What to do ▸ Output every line below as it stands, dropping only the images.

The data ▸
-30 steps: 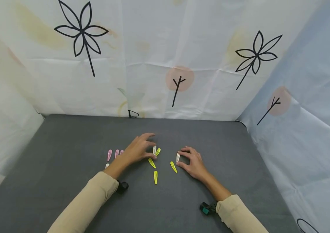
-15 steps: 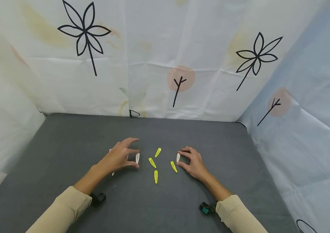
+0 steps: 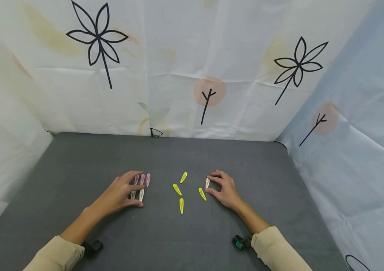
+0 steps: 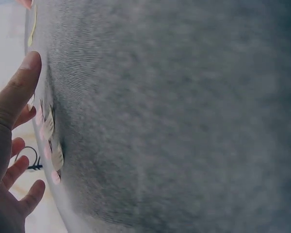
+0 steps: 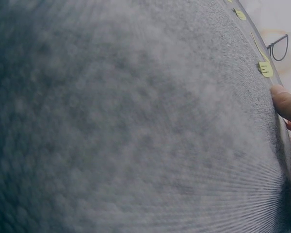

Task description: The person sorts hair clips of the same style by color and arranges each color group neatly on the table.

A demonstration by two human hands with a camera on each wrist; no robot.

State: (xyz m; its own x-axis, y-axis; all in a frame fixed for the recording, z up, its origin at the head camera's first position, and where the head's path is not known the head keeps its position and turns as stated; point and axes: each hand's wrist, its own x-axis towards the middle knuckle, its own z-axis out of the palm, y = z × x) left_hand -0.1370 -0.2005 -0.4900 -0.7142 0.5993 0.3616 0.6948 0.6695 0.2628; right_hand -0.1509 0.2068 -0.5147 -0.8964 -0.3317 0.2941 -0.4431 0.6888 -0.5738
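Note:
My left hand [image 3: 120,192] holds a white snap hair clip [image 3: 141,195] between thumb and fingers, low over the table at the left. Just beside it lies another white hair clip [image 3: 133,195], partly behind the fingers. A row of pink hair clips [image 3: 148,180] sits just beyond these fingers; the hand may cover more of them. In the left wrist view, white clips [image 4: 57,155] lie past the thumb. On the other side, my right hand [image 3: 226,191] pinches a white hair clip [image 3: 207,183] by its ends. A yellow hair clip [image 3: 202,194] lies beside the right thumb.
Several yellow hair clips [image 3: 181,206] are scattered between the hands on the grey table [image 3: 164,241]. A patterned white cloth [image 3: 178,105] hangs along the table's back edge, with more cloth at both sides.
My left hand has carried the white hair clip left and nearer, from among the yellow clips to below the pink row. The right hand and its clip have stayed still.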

Your response ▸
-30 steps: 
-15 steps: 
+0 steps: 
+0 steps: 
+0 steps: 

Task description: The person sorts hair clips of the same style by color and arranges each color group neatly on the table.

A demonstration by two human hands with a camera on each wrist; no robot.

State: (xyz m; its own x-axis, y-axis; all in a frame fixed for the recording, z up, its origin at the head camera's first position, and where the head's path is not known the head keeps its position and turns as stated; point and axes: each hand's wrist, its own x-axis towards the middle knuckle, its own z-axis out of the palm, y = z × x) left_hand -0.1370 -0.2005 -0.4900 -0.7142 0.5993 0.3616 0.6948 0.6695 0.2628; right_hand -0.1509 0.2068 -0.5147 -0.8964 -0.3317 0.2941 -0.4431 0.6888 -0.5738
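Note:
My left hand [image 3: 120,192] holds a white snap hair clip [image 3: 141,195] between thumb and fingers, low over the table at the left. Just beside it lies another white hair clip [image 3: 133,195], partly behind the fingers. A row of pink hair clips [image 3: 148,180] sits just beyond these fingers; the hand may cover more of them. In the left wrist view, white clips [image 4: 57,155] lie past the thumb. On the other side, my right hand [image 3: 226,191] pinches a white hair clip [image 3: 207,183] by its ends. A yellow hair clip [image 3: 202,194] lies beside the right thumb.
Several yellow hair clips [image 3: 181,206] are scattered between the hands on the grey table [image 3: 164,241]. A patterned white cloth [image 3: 178,105] hangs along the table's back edge, with more cloth at both sides.
My left hand has carried the white hair clip left and nearer, from among the yellow clips to below the pink row. The right hand and its clip have stayed still.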

What this exercise required is now done.